Siemens hat die Software mitgeschrieben, mit der die Nasa das Gefährt konstruiert und getestet hat. Es handelt sich um sogenannte PLM-Software (Product Lifecycle Management), die auch beim Bau von Autos, Flugzeugen oder Maschinen eingesetzt wird. Sie ist eine Art elektronisches Reißbrett, mit dem der Marsrover digital entworfen wurde und seine Funktionen schon vor dem Bau simuliert werden konnten. Siemens zählt zu den drei großen Anbietern von PLM-Software - zusammen mit dem Nasa-Hauslieferanten PTC und der französischen Dassault. Weltraumprojekte sind die Königsdisziplin. Hier wird zwar nicht viel verdient, aber sie sind gut fürs Renommee.

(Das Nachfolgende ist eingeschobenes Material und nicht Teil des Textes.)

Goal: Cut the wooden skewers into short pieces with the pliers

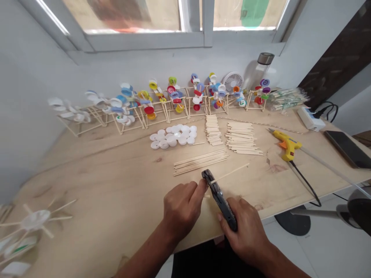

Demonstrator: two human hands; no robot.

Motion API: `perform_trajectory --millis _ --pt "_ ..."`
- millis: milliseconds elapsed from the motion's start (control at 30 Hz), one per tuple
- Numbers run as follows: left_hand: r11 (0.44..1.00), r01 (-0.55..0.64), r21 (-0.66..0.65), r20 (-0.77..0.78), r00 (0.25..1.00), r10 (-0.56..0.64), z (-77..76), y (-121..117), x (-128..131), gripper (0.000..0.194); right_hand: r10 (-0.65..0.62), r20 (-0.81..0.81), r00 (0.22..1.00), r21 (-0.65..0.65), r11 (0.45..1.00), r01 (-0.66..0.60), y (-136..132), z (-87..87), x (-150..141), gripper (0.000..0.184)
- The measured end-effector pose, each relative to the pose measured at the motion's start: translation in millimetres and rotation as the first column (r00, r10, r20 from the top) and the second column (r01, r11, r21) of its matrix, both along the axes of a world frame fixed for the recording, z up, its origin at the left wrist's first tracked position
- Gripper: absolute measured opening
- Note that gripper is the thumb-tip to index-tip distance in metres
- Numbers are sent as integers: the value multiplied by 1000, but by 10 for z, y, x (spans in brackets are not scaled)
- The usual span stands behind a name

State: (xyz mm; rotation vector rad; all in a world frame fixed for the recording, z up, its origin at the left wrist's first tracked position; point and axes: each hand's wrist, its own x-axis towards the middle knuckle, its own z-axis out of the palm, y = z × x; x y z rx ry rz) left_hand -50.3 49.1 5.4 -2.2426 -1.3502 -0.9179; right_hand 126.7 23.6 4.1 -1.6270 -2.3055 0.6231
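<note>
Over the front of the table, my right hand (pixel 248 227) is closed around dark multi-tool pliers (pixel 220 200), whose head points away and to the left. A thin bamboo stick (pixel 232 172) crosses the jaws and sticks out toward the upper right. My left hand (pixel 185 202) pinches at the jaws' left side, where the stick's near end is mostly hidden by the fingers. Just beyond the tool lies a bundle of long sticks (pixel 199 162). Shorter cut sticks form two piles, a narrow one (pixel 213 130) and a wider one (pixel 242 139). White bottle caps (pixel 173 136) sit together on their left.
Stick frames with colourful cap wheels (pixel 175 98) line the wall, beside a small fan (pixel 232 82) and bottle (pixel 261 69). At right are a yellow glue gun (pixel 286 144), its cord, a phone (pixel 348 148) and a power strip (pixel 311 119). A stick wheel (pixel 36 220) lies at left.
</note>
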Motion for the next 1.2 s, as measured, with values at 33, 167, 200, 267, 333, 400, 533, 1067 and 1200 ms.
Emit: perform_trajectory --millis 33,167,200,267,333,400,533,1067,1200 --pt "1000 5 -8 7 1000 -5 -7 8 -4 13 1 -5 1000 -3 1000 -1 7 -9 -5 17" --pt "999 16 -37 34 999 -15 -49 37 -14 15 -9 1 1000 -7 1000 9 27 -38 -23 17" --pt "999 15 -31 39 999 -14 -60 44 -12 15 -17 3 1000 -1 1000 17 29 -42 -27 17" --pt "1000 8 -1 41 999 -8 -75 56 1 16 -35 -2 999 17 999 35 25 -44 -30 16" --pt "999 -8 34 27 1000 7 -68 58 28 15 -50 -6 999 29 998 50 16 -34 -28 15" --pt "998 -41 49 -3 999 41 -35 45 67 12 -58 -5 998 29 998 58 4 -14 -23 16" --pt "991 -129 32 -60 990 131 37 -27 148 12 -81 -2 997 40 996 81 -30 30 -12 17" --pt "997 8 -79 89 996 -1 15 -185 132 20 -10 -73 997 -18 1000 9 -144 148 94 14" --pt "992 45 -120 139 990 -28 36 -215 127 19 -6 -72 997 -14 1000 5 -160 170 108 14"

Der Rover wird mit einer Atombatterie betrieben: „Curiositys“ Strom wird von einem Radioisotopen-Generator erzeugt, der die Hitze beim Zerfall von Plutonium 238 nutzt. Dadurch wurden zum Zeitpunkt des Starts etwa 110 Watt produziert. Um die erwarteten Temperaturen von bis zu minus 90 Grad auf dem Mars zu überstehen, werden auch Flüssigkeiten mit Hilfe des Generators erwärmt und durch den Rover gepumpt, um die richtige Betriebstemperatur etwa für die Elektrik des Roboters zu gewährleisten.

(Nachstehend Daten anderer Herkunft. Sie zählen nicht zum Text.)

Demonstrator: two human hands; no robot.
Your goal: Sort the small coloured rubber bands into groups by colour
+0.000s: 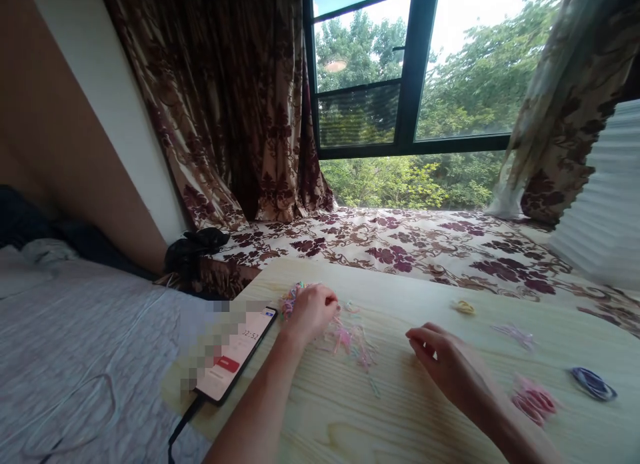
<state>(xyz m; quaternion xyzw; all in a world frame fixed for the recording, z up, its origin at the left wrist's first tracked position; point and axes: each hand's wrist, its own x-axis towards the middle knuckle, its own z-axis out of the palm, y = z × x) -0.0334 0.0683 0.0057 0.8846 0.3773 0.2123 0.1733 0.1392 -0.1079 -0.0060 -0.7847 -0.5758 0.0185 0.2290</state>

Etwa zwei Meter über dem Marsboden trägt er zwei Kameras an einem Mast. Sie können sowohl den Nahbereich als auch die Ferne überblicken. Die „ChemCam“ besitzt unter anderem einen starken Laser und ein kleines Teleskop. Beide werden auf einen Stein oder den Boden im Umkreis von sieben Metern gerichtet. Ein Laserpuls hoher Energie lässt am Stein eine Plasmawolke entstehen. Das ausgesendete Licht empfängt das Teleskop und leitet es an ein Spektrometer weiter. Dessen Daten ermöglichen Rückschlüsse auf die Zusammensetzung der Probe. Hinzu kommt das „APXS“ („Alpha-Particle X-ray Spectrometer“), ein Röntgenspektrometer.

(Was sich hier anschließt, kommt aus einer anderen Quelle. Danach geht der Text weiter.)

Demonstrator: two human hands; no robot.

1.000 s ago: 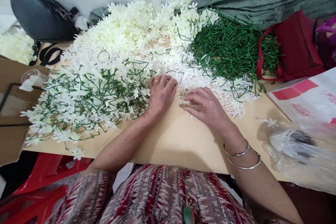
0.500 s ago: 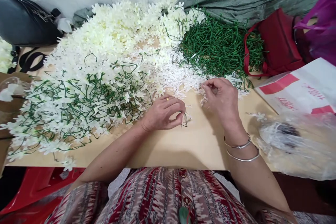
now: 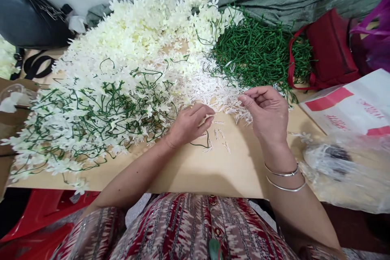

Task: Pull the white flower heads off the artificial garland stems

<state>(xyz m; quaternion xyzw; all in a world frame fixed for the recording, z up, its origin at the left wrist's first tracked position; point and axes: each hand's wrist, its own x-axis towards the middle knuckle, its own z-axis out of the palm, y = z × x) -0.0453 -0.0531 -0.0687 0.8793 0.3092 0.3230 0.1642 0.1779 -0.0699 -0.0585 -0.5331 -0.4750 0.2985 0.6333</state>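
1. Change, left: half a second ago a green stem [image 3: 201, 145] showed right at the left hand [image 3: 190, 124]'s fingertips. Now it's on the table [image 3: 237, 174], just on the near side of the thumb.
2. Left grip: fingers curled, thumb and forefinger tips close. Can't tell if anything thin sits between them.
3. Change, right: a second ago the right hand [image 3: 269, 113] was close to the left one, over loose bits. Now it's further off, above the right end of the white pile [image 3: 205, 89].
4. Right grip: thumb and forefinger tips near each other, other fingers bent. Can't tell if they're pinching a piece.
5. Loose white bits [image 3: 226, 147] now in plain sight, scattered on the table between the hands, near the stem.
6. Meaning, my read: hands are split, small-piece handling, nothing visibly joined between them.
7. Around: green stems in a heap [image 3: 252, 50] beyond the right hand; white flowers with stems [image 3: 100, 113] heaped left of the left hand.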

Am Ende des Roboterarms ist der „Mars Hand Lens Imager“ („Mahli“) angeschraubt. Diese Kamera liefert Bilder aus dem Nahbereich und kann die Kristallzusammensetzung von Bodenproben zeigen. Die Bilder helfen besonders den Mars-Geologen. Diese profitieren auch vom „CheMin“, einem Röntgenspektroskop. Pulverisierte Proben werden dort durchleuchtet, um die exakte Zusammensetzung zu bestimmen. Das hilft auch dabei, die Frage zu klären, ob der Mars einst eine geeignete Umgebung für Leben war.
Hinzu kommt das Gerät „Sample Analysis at Mars“ („Sam“), unter anderem ist das ein Massenspektrometer mit aufwendiger Probenvorbereitung. Bodenproben werden in einem Mini-Ofen erhitzt, sie verdampfen Inhaltsstoffe, die dann ins Massenspektrometer strömen. Unter anderem werden damit Methan, Edelgase, Wasser oder Kohlendioxid aufgespürt.
In den Stunden nach der Landung sind die Nasa-Wissenschaftler damit beschäftigt, nahezu ein Dutzend wissenschaftlicher Geräte in Gang zu setzen, darunter hochauflösende Kameras, eine Miniatur-Wetterstation, ein Bodenproben-Analyselabor, ein Strahlenmessgerät und einen Laser, der bis zu sieben Meter entfernte Steine zum Qualmen bringt, um mit einem Spektrometer in den aufsteigenden Gasen die Materialzusammensetzung zu erfassen.
Zusammen können die Instrumente Geologen darüber aufklären, woraus der rote Planet im Einzelnen besteht. Vor allem aber sollen sie nach Wasserstoff, Stickstoff, Sauerstoff, Kohlenstoff, Phosphor und Schwefel Ausschau halten – den Grundbausteinen des Lebens. Treffen sie in der richtigen Zusammensetzung auf, wäre es ein Hinweis darauf, dass es auf dem Mars Leben gegeben hat – oder sogar heute noch gibt.